Я не сомневаюсь , что заведующий секцией трикотажа в галерее Лувр старается наладить со своими продавцами теплые отношения: не испытав большого счастья от продажи пары носков, они хотя бы вознаграждены улыбкой. Благодаря ей они работают ради чего–то еще, а не только из ничтожного коммерческого интереса. Но если власть начальника так велика, что посягает даже на жизнь человека, если работа, которой он руководит, влечет за собой физические травмы, душевные и даже жертвы, как это бывает у нас, то такое должностное положение намного превыша ет компетенции человека, и начальник сильно преувеличит свою значимость, если вообразит, что его улыбка способна кого–то утешить. Она будет означать, что он ни в грош не ставит тех, кем руководит. Вроде старшины, который уверен, что солдаты его собственность. Но на высоком уровне ответственности начальник из уважения к подчиненным обязан отстраниться от них. И подчиненные прекрасно это понимают.
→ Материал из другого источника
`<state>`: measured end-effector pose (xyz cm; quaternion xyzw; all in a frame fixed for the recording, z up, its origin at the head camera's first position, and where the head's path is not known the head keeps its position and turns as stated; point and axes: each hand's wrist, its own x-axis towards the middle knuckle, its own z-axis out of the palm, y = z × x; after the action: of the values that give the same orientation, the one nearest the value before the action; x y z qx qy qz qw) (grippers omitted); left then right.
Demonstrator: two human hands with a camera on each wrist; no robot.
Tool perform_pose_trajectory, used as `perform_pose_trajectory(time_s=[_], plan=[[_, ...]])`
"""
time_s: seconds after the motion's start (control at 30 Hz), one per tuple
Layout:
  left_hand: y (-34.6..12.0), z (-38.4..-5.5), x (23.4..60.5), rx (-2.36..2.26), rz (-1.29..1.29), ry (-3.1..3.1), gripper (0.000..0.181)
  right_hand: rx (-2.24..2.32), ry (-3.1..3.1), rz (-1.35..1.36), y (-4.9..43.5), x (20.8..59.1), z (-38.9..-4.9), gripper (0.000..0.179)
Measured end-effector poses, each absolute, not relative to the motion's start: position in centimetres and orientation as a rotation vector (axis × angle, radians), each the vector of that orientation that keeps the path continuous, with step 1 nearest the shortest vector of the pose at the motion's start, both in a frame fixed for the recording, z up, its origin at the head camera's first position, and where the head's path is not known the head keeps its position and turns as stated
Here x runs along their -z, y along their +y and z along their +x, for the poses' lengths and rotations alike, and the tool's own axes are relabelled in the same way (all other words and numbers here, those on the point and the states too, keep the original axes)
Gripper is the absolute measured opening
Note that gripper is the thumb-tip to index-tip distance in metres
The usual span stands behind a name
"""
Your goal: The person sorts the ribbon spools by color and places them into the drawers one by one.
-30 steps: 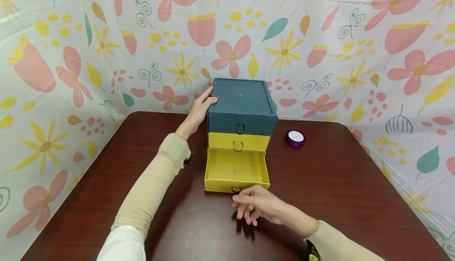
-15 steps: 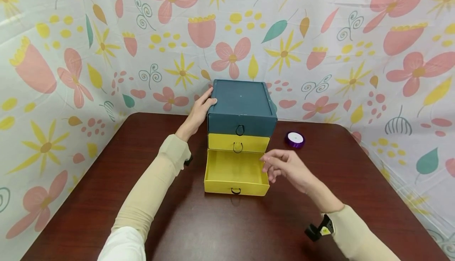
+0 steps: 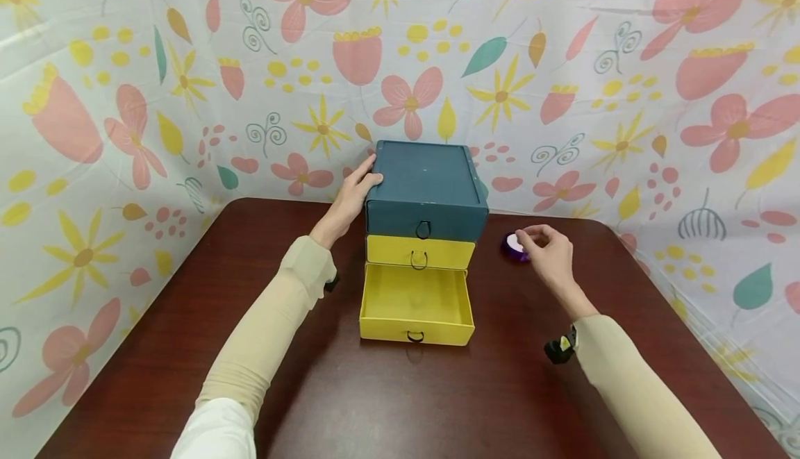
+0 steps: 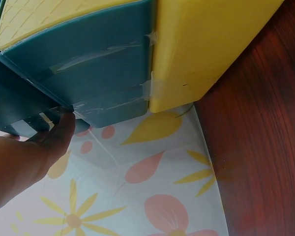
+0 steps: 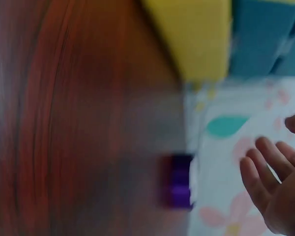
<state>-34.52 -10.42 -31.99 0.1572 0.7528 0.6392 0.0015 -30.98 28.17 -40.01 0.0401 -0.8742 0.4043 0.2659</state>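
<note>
A small chest of drawers (image 3: 425, 174), blue on top with yellow drawers below, stands at the back of the table. My left hand (image 3: 350, 198) rests against its upper left side, with the thumb at the top edge. The bottom drawer (image 3: 415, 330) is pulled out and its inside is bare. My right hand (image 3: 550, 254) is over the right side of the table, fingers loosely bent and holding nothing. It overlaps a purple ribbon roll (image 3: 511, 251) with a white face in the head view. In the right wrist view the ribbon roll (image 5: 181, 182) lies apart from the fingers.
The dark red-brown table (image 3: 350, 403) runs back to a white cloth (image 3: 219, 63) printed with flowers and leaves. Above the pulled-out drawer are a closed yellow drawer (image 3: 390, 249) and a blue one (image 3: 400, 217), each with a black loop pull.
My right hand has moved from the front of the bottom drawer, past its right side, back and right to the ribbon roll. My left hand has stayed on the chest of drawers.
</note>
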Motion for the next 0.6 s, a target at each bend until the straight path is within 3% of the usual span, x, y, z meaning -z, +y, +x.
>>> perform_pose_trajectory(time_s=[0.23,0.6], plan=[[-10.5,-34.5,32.0,-2.012,0.495,2.368,0.062,-0.862,-2.485,-0.018,30.4,42.4,-34.4,0.045],[-10.4,-34.5,32.1,-2.018,0.494,2.367,0.062,-0.699,-2.856,-0.032,31.0,43.8,-36.6,0.075]])
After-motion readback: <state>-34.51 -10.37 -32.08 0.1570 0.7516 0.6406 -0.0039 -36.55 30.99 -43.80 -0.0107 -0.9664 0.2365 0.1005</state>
Я помню, как в один прекрасный день в Буэнос–Айрес прилетел директор агентства Гавас, полет был неимоверно трудным, и, сойдя с самолета, он решил, что порадует летчика, сказав: «Если бы вы знали, как господин Буйю–Лафон любит своих пилотов, как он им благодарен…» Пилот потерял дар речи и от обиды покраснел. Это что же? Три часа подряд он продирался со своим самолетом через грозу, разряды трещали чуть ли не в двадцати метрах, а он, яростно костеря все и вся, пробивался к земле, к аэродрому и все это ради какого–то типчика?! Постояв, пилот повернулся ко мне. «Буйю–Лаффон… Скажут же такую глупость!» И расхохотался. Бывают случаи, когда и благодарность неприлична. Например, рискуя собственной шкурой, я подобрал незнакомого летчика в Сахаре, и он благодарит меня за самоотверженность. Совершенно напрасно. Никогда мне не казалась его жизнь интереснее моей, я не дожил до такой степени уничижения. Он мне ничего не должен.
Мне не удался Ривьер, потому что я не сумел передать, что понимаю под достоинством власти, а именно это я и хотел передать. Уважение. А вышло, что он просто–напросто более суров, более жесток. Очень жаль. Мне хотелось, чтобы он не унижал себя софизмами, пытаясь подладиться к жене Фабьена. В этом случае ему нет прощения, и пытаться получить его значит лукавить. Жена Фабьена права. Он тоже, но не имеет права голоса. Ривьеры бы стали чудовищами, если бы им не противостояли Ромены Ролланы. Но мне почему–то кажется, что земля бы остановилась, если бы Ромены Ролланы правили ей.
Я чувствую, что выражаюсь довольно смутно. Но, быть может, вы умеете читать между строк. Мне бы очень хотелось объяснить все более отчетливо, но я торопился написать вам, потому что вряд ли будет вторая статья, которая меня так взволнует и растрогает, как ваша.